While seedling establishment is an unquestioned prerequisite for any plant recruitment, it does not seem to be critical for the formation of the tree lines studied here. There were crippled, multi-stemmed tree-like individuals of presumably substantial age above the tree line, but they appear to be unable to grow into upright trees. Tree seedlings above tree line in fact profit from facilitation by grasses and shrubs (Smith et al. 2003). But as they grow in height and gradually face increasing aerodynamic coupling, they eventually become the coldest structures and frequently face the fate of dieback in the landscape (Körner 2006b). Thus, it seems that the crucial phase is the sapling to tree transition, where trees enter a thermal regime different from that in low-stature plants.

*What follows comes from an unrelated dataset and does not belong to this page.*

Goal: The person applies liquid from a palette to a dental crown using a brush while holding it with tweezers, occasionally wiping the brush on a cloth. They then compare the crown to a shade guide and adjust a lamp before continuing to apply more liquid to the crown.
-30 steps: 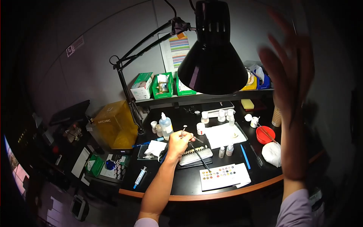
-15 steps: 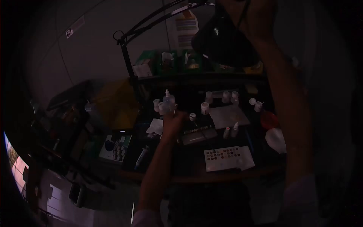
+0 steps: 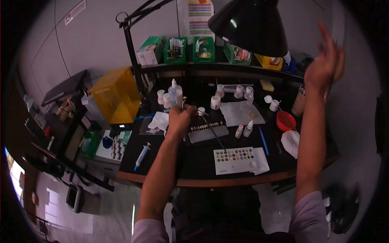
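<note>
My left hand (image 3: 181, 120) is closed over the left middle of the black table. A thin metal tool with a looped end (image 3: 184, 100) sticks up from its fingers; the rest is hidden. Beside that hand are a clear squeeze bottle (image 3: 176, 94), a small white jar (image 3: 201, 110) and a row of tooth-shade tabs (image 3: 208, 128). My right hand (image 3: 325, 65) is raised at the upper right, fingers apart and holding nothing, right of the black lamp shade (image 3: 251, 28). A thin brush (image 3: 214, 134) leans across to the white palette of colour dots (image 3: 234, 160).
A red bowl (image 3: 286, 121), a white cloth (image 3: 290, 142) and a cup of tools (image 3: 298, 102) stand at the right. Dropper bottles (image 3: 248, 128) are near the centre. A blue syringe (image 3: 142, 156) lies at the left; green bins (image 3: 203, 49) line the shelf.
The scene has gone from dark to bright. My right hand has left the lamp shade and moved right and down, with its fingers spread. My left hand stays near the bottle.
</note>
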A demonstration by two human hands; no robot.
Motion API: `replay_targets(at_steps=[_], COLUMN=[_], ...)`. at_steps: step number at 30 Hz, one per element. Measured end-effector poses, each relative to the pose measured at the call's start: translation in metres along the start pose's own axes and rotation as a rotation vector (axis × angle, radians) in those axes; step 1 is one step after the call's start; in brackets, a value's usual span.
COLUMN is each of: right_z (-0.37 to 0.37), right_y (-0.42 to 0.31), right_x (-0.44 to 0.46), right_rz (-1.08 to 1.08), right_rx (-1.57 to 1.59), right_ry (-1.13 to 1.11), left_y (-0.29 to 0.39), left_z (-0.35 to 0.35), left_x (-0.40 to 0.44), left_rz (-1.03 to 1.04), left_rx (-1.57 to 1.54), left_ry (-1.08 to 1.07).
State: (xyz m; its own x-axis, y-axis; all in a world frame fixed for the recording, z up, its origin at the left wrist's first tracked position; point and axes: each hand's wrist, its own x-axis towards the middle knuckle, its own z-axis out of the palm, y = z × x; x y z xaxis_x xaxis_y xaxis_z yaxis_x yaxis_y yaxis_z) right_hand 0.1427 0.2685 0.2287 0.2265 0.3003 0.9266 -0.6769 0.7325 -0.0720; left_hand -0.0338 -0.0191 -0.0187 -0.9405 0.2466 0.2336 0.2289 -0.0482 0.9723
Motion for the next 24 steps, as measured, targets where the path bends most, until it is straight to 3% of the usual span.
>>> replay_targets(at_steps=[3,8,12,13,14,15,24], right_z=[-0.045,-0.073,-0.070,-0.067,-0.064,-0.062,-0.046], right_y=[0.033,0.040,0.011,0.008,0.006,0.000,-0.022], right_x=[-0.076,-0.201,-0.226,-0.226,-0.225,-0.227,-0.256], right_rz=[0.233,0.397,0.472,0.367,0.256,0.293,0.552], right_rx=[0.149,-0.059,-0.081,-0.063,-0.046,-0.070,-0.004], right_ry=[0.033,-0.287,-0.614,-0.669,-0.727,-0.787,-0.853], left_y=[0.006,0.007,0.009,0.004,0.012,0.010,0.023], left_z=[0.004,0.011,0.012,0.015,0.018,0.019,0.038], left_x=[-0.005,-0.009,-0.012,-0.012,-0.017,-0.016,-0.037], left_rz=[-0.044,-0.075,-0.076,-0.008,-0.066,-0.062,-0.093], left_rx=[-0.016,-0.034,-0.002,0.050,0.037,0.012,-0.169], left_ry=[-0.003,-0.039,-0.100,-0.091,-0.092,-0.106,-0.245])
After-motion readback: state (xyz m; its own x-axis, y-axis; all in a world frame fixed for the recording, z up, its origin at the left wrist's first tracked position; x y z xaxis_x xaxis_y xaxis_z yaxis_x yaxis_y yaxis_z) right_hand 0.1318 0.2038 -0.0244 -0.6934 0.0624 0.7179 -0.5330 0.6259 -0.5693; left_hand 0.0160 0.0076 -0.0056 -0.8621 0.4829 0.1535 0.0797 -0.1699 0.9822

altitudinal trends of nsc and carbon supply at tree line
The altitudinal patterns of NSC do not indicate any difference between evergreen and deciduous taxa. Both Larix and Betula had higher tissue NSC concentrations at tree lines, hence do not appear to be C-limited. This contrasts responses of (c. 35-years-old) L. decidua in the European Alps which showed enhanced radial stem growth and annual shoot increment in response to 4 years of free air CO2 enrichment at tree line (Handa et al. 2005, 2006). From our findings, we would expect that the initial effect of CO2 fertilization observed at the Swiss Larix tree line site is of transitory nature as has been found in many other experiments with young trees (Körner 2006a).

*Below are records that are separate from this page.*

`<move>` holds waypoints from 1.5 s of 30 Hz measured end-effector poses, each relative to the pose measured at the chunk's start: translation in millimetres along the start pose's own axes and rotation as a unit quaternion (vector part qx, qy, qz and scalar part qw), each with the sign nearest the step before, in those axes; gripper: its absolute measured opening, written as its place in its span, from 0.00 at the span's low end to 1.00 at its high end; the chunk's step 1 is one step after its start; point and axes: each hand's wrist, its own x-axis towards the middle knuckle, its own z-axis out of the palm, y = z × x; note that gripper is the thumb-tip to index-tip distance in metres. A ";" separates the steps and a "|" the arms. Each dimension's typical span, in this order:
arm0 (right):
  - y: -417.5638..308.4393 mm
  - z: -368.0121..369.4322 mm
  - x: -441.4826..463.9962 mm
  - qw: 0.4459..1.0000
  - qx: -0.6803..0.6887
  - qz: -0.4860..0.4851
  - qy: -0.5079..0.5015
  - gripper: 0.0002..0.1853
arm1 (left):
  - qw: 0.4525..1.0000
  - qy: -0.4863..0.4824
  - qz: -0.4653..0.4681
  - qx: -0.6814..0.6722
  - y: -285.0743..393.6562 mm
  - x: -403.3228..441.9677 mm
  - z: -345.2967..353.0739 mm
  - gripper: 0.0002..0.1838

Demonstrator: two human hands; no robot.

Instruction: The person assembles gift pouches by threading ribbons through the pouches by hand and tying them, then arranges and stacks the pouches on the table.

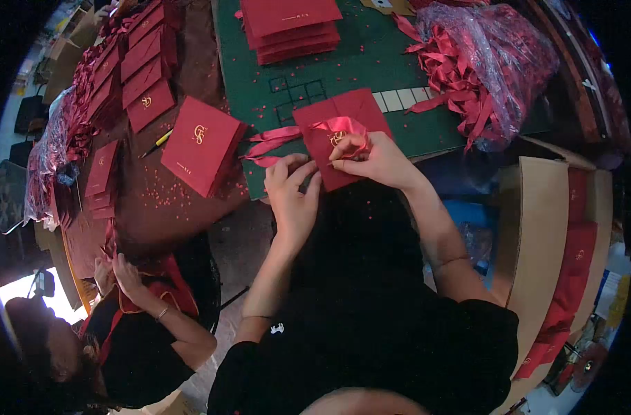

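Note:
A dark red paper bag (322, 153) with gold lettering lies tilted on the green mat in front of me. Across it runs a shiny red ribbon (339, 125), its loose tails reaching off to the left. My right hand (381, 162) is over the bag, closed with thumb and fingers pinching the ribbon near the gold letters. At the bag's left edge, my left hand (291, 194) is closed with curled fingers; what lies between its fingertips is hidden.
Stacked red bags (294, 21) stand at the back, others (201, 146) at left beside a yellow pen (160, 142). A plastic sack of ribbons (495, 62) lies back right. A cardboard box (540, 221) stands right. At lower left, a co-worker's hands (125, 277) handle ribbon.

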 end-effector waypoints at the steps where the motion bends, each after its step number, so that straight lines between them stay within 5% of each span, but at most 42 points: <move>1: 2.7 0.3 0.3 1.000 -0.009 0.002 -0.005 0.07 | 1.000 0.000 0.003 -0.006 -1.7 -0.4 0.7 0.11; 31: -9.2 -2.9 7.6 0.998 -0.017 -0.002 -0.056 0.05 | 0.999 -0.011 0.048 0.016 3.9 3.4 -3.5 0.10; 45: -12.2 -14.9 32.1 0.977 -0.031 0.120 -0.173 0.05 | 0.989 -0.057 0.137 -0.009 -10.0 11.8 -3.1 0.11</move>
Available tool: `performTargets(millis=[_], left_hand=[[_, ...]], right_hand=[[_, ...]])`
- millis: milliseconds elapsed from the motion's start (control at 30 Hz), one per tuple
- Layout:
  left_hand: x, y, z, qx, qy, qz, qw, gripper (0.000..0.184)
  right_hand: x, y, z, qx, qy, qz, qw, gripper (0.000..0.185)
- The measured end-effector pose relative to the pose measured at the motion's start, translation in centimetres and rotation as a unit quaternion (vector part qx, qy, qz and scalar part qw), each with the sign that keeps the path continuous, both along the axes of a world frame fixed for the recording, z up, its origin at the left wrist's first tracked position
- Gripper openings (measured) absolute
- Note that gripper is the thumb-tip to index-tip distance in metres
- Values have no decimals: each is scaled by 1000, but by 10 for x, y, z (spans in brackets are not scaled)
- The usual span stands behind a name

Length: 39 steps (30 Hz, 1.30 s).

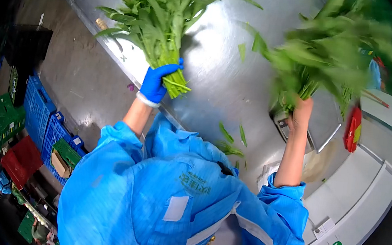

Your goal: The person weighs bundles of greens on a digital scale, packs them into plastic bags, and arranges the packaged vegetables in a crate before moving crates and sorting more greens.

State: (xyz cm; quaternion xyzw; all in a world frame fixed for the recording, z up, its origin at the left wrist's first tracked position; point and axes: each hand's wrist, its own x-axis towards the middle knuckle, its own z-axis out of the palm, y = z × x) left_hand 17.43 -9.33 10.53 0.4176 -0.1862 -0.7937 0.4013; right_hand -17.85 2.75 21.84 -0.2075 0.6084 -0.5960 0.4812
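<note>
My left hand, in a blue glove, is closed around the cut stems of a bunch of leafy greens. Its leaves point away from me over the steel table. Bare, my right hand grips the stems of a second bunch of leafy greens, whose leaves are smeared by motion. Beneath that bunch is a metal plate, partly covered. Loose leaf pieces lie on the table. A knife with a wooden handle rests along the left edge.
On the left floor stand blue crates, green crates and a red crate. To the right are a white curved counter and a red-and-yellow object. A person is at the lower left.
</note>
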Motion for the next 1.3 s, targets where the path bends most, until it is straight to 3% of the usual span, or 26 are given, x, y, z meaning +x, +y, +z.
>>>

The exceptional pattern in branchwood NSC concentration in J. tibetica at 4680 m most likely resulted from the significantly older age, much narrower growth rings and thus greater wood volume density in comparison to the lower sites. NSC concentration is well known to decline from the cambium towards the pith (Fischer & Höll 1992; Magel, Einig & Hampp 2000; Hoch, Richter & Körner 2003), and smaller ring width (Yao 1970) and older cambial age (Oliva et al. 2006) lead to higher wood densities.

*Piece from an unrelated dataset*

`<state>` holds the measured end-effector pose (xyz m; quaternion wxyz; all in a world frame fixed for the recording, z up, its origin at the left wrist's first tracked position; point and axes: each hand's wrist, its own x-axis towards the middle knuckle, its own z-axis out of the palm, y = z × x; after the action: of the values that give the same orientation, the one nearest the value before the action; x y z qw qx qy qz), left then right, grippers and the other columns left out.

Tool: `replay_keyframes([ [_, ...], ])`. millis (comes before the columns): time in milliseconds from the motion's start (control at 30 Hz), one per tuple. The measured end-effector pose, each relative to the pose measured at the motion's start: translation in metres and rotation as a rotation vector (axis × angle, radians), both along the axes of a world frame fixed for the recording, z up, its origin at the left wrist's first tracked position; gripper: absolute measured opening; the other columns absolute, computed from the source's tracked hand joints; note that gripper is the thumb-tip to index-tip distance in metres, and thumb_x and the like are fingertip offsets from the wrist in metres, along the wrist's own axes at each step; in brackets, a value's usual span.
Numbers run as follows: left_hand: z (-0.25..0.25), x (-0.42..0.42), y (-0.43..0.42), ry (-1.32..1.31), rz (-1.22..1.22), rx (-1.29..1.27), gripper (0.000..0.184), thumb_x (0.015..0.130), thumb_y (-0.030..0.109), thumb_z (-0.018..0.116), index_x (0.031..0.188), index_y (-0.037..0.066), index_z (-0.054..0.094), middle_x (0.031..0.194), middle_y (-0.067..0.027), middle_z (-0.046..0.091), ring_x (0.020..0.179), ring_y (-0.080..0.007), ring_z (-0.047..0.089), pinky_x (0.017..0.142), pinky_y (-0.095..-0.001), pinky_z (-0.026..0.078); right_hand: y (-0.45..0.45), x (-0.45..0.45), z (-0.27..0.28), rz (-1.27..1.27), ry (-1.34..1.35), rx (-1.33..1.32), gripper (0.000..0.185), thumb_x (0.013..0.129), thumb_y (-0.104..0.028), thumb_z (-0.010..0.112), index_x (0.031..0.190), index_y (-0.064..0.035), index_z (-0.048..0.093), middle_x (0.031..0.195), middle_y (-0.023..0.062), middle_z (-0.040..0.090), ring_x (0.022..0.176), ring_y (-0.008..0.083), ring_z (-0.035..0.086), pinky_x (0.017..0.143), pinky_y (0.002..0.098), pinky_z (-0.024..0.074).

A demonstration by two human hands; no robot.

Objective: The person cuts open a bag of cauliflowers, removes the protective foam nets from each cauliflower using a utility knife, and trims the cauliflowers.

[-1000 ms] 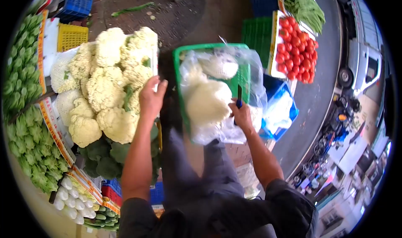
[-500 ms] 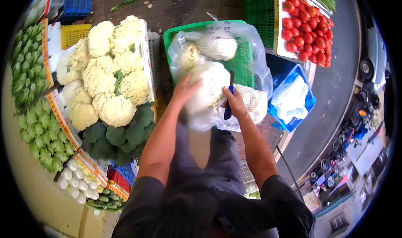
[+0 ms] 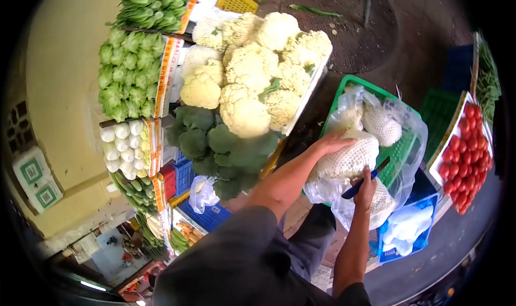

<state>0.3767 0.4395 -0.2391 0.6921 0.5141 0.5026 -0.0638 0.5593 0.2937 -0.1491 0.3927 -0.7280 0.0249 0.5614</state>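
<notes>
A cauliflower in a white foam net (image 3: 348,159) sits over the green crate (image 3: 349,80), among clear plastic bag film (image 3: 416,139). My left hand (image 3: 334,143) grips its upper left side, fingers curved over the net. In my right hand (image 3: 365,189) is a knife with a blue handle (image 3: 352,191). Its dark blade points up and away, beside the cauliflower's right side. Another netted cauliflower (image 3: 382,127) lies farther back in the bag. A third netted one (image 3: 382,206) is partly hidden behind my right hand.
Left of the crate, a stand holds bare cauliflowers (image 3: 250,64) and broccoli (image 3: 215,144). Leafy greens (image 3: 129,64) and white radishes (image 3: 123,147) line the wall side. A blue crate with white netting (image 3: 406,228) stands near right; tomatoes (image 3: 467,150) are farther right.
The view has swung left, so the crate and hands now appear farther right. My left hand stays on the cauliflower, whose net shows more plainly. The knife remains in my right hand.
</notes>
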Motion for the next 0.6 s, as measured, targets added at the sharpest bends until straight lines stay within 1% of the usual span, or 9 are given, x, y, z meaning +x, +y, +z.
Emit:
replay_keyframes([
  [67,0.056,-0.015,0.008,-0.164,0.132,-0.044,0.078,0.095,0.057,0.063,0.148,0.002,0.048,0.145,-0.0208,0.056,0.132,-0.0300,0.055,0.111,-0.0398,0.041,0.013,-0.010,0.030,0.174,-0.167,-0.026,0.038,0.096,-0.040,0.069,0.083,-0.0067,0.058,0.063,0.0026,0.056,0.049,0.0140,0.056,0.047,0.0282,0.0434],
  [100,0.014,-0.021,-0.017,-0.200,0.225,-0.059,0.073,0.097,0.052,0.063,0.148,0.002,0.049,0.141,-0.0167,0.060,0.128,-0.0257,0.057,0.110,-0.0391,0.042,0.018,-0.017,0.047,0.214,-0.200,0.015,0.039,0.096,-0.041,0.069,0.083,-0.0055,0.058,0.063,0.0028,0.056,0.049,0.0141,0.056,0.047,0.0284,0.0428],
  [167,0.072,-0.030,-0.020,-0.208,0.428,-0.246,0.069,0.098,0.050,0.062,0.148,0.003,0.050,0.139,-0.0152,0.061,0.126,-0.0245,0.058,0.108,-0.0390,0.044,0.024,-0.028,0.084,0.302,-0.265,0.079,0.042,0.095,-0.042,0.070,0.086,-0.0030,0.059,0.064,0.0036,0.058,0.049,0.0140,0.056,0.046,0.0288,0.0417],
  [267,0.099,-0.049,-0.043,-0.442,0.658,-0.627,0.059,0.102,0.043,0.058,0.146,0.004,0.052,0.138,-0.0138,0.062,0.123,-0.0220,0.060,0.105,-0.0374,0.048,0.031,-0.041,0.164,0.528,-0.308,0.118,0.053,0.092,-0.028,0.075,0.129,0.0066,0.061,0.093,0.0149,0.072,0.074,0.0182,0.069,0.065,0.0309,0.0555],
  [333,0.146,-0.056,-0.038,-0.454,0.703,-0.869,0.049,0.105,0.035,0.055,0.144,0.004,0.055,0.137,-0.0128,0.062,0.121,-0.0203,0.061,0.104,-0.0363,0.050,0.020,-0.045,0.209,0.721,-0.384,0.100,0.070,0.088,-0.023,0.079,0.146,0.0040,0.051,0.108,0.0175,0.073,0.091,0.0182,0.069,0.081,0.0338,0.0559],
  [400,0.175,-0.059,-0.041,-0.729,0.635,-0.773,0.045,0.106,0.028,0.053,0.143,0.002,0.054,0.137,-0.0129,0.063,0.121,-0.0213,0.062,0.104,-0.0366,0.051,0.018,-0.043,0.263,0.799,-0.408,0.219,0.063,0.089,-0.020,0.079,0.142,0.0030,0.054,0.112,0.0175,0.073,0.096,0.0164,0.068,0.089,0.0344,0.0537],
  [467,0.213,-0.043,-0.037,-0.866,0.720,-0.879,0.044,0.106,0.024,0.052,0.142,0.000,0.054,0.136,-0.0138,0.063,0.122,-0.0224,0.063,0.104,-0.0373,0.051,0.010,-0.020,0.299,0.688,-0.050,0.215,0.051,0.091,-0.018,0.077,0.134,0.0035,0.060,0.116,0.0173,0.072,0.096,0.0179,0.069,0.088,0.0342,0.0540],
  [567,0.275,-0.012,-0.035,-0.848,0.704,-0.780,0.047,0.107,0.023,0.050,0.147,-0.001,0.047,0.141,-0.0141,0.059,0.129,-0.0241,0.059,0.109,-0.0394,0.049,-0.002,0.015,0.340,0.443,-0.223,0.178,0.030,0.091,-0.013,0.076,0.115,0.0037,0.067,0.116,0.0112,0.071,0.076,0.0123,0.064,0.069,0.0274,0.0524],
  [600,0.247,-0.001,-0.042,-0.997,0.657,-0.960,0.046,0.110,0.025,0.044,0.149,0.001,0.046,0.146,-0.0150,0.055,0.133,-0.0259,0.055,0.114,-0.0390,0.044,-0.011,0.026,0.348,0.379,-0.362,0.159,0.030,0.091,-0.012,0.075,0.115,0.0035,0.067,0.114,0.0114,0.071,0.072,0.0113,0.063,0.065,0.0264,0.0513],
])
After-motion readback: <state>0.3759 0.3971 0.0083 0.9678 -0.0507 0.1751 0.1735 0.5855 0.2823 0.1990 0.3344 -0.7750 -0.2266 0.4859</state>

In conclusion, the observed decline in tree vigour with elevation is not associated with a depletion of tissue carbohydrate reserves in this highest tree lines of Eurasia. In most cases, NSC concentration rather increases as one approach the tree limit. This holds true for both deciduous and evergreen taxa and for the eastern (lower altitude) as well as the western (very high altitude) tree lines of the eastern Himalayan. Tree line temperatures measured at our sites match the global mean and underpin the c. 6 °C threshold for any significant meristematic activity, including that in roots (Alvarez-Uria & Körner 2007). While small trees and krummholz co-occur with alpine dwarf-shrubs and herbaceous vegetation at much higher altitude, upright tree crowns are at an aerodynamic disadvantage and thus are confined to lower altitudes. Our data support the sink-limitation hypothesis for tree line formation in the worldwide largest and highest mountain system.